=== Exercise instructions ===
For this task, copy the data that follows exactly, keeping every character.

=== Data extract ===
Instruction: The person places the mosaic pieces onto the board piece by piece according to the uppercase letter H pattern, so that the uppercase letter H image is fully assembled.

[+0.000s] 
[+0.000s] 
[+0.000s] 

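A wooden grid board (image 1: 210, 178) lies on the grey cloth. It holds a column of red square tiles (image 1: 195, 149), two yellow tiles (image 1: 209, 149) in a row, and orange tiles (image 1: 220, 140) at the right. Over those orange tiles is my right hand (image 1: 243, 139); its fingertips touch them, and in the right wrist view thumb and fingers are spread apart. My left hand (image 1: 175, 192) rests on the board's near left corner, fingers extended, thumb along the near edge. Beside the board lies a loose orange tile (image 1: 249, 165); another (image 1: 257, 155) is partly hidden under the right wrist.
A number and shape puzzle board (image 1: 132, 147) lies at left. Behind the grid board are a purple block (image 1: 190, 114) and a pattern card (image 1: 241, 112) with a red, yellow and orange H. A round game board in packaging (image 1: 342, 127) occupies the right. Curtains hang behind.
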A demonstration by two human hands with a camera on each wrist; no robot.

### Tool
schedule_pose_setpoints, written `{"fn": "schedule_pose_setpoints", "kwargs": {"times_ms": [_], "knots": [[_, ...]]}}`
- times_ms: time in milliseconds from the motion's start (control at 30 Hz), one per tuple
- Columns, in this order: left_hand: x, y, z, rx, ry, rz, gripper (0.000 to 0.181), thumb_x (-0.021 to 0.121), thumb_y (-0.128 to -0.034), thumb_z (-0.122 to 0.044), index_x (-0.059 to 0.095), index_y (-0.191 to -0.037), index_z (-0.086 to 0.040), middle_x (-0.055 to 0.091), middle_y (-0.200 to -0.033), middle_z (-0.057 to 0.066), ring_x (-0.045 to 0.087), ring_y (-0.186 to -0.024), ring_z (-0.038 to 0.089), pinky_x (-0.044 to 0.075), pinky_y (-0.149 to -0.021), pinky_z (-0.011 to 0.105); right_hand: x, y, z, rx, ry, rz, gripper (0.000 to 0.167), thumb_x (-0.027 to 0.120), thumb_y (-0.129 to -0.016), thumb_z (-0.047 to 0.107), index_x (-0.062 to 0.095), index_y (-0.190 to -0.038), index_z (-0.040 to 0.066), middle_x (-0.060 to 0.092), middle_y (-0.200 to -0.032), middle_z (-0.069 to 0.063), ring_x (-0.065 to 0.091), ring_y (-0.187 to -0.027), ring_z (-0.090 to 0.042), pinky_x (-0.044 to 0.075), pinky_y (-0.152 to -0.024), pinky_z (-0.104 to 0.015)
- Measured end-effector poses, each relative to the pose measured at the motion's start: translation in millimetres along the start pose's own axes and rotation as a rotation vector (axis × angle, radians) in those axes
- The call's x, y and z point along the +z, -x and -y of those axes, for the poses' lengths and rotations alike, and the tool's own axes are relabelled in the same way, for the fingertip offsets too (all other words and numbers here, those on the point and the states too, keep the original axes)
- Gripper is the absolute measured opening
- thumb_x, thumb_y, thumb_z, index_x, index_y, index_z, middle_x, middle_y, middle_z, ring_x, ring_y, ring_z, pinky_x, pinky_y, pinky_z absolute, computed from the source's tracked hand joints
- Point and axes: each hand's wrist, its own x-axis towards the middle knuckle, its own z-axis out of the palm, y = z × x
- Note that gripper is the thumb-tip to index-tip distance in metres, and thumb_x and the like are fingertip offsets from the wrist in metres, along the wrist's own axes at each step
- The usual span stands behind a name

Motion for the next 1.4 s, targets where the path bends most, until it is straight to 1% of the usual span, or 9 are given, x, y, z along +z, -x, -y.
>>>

=== Answer to this problem ===
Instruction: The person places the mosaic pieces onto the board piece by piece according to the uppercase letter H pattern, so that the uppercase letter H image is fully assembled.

[+0.000s] 
[+0.000s] 
[+0.000s] 

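A wooden grid board (image 1: 210, 178) lies on the grey cloth. It holds a column of red square tiles (image 1: 195, 149), two yellow tiles (image 1: 209, 149) in a row, and orange tiles (image 1: 220, 140) at the right. Over those orange tiles is my right hand (image 1: 243, 139); its fingertips touch them, and in the right wrist view thumb and fingers are spread apart. My left hand (image 1: 175, 192) rests on the board's near left corner, fingers extended, thumb along the near edge. Beside the board lies a loose orange tile (image 1: 249, 165); another (image 1: 257, 155) is partly hidden under the right wrist.
A number and shape puzzle board (image 1: 132, 147) lies at left. Behind the grid board are a purple block (image 1: 190, 114) and a pattern card (image 1: 241, 112) with a red, yellow and orange H. A round game board in packaging (image 1: 342, 127) occupies the right. Curtains hang behind.
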A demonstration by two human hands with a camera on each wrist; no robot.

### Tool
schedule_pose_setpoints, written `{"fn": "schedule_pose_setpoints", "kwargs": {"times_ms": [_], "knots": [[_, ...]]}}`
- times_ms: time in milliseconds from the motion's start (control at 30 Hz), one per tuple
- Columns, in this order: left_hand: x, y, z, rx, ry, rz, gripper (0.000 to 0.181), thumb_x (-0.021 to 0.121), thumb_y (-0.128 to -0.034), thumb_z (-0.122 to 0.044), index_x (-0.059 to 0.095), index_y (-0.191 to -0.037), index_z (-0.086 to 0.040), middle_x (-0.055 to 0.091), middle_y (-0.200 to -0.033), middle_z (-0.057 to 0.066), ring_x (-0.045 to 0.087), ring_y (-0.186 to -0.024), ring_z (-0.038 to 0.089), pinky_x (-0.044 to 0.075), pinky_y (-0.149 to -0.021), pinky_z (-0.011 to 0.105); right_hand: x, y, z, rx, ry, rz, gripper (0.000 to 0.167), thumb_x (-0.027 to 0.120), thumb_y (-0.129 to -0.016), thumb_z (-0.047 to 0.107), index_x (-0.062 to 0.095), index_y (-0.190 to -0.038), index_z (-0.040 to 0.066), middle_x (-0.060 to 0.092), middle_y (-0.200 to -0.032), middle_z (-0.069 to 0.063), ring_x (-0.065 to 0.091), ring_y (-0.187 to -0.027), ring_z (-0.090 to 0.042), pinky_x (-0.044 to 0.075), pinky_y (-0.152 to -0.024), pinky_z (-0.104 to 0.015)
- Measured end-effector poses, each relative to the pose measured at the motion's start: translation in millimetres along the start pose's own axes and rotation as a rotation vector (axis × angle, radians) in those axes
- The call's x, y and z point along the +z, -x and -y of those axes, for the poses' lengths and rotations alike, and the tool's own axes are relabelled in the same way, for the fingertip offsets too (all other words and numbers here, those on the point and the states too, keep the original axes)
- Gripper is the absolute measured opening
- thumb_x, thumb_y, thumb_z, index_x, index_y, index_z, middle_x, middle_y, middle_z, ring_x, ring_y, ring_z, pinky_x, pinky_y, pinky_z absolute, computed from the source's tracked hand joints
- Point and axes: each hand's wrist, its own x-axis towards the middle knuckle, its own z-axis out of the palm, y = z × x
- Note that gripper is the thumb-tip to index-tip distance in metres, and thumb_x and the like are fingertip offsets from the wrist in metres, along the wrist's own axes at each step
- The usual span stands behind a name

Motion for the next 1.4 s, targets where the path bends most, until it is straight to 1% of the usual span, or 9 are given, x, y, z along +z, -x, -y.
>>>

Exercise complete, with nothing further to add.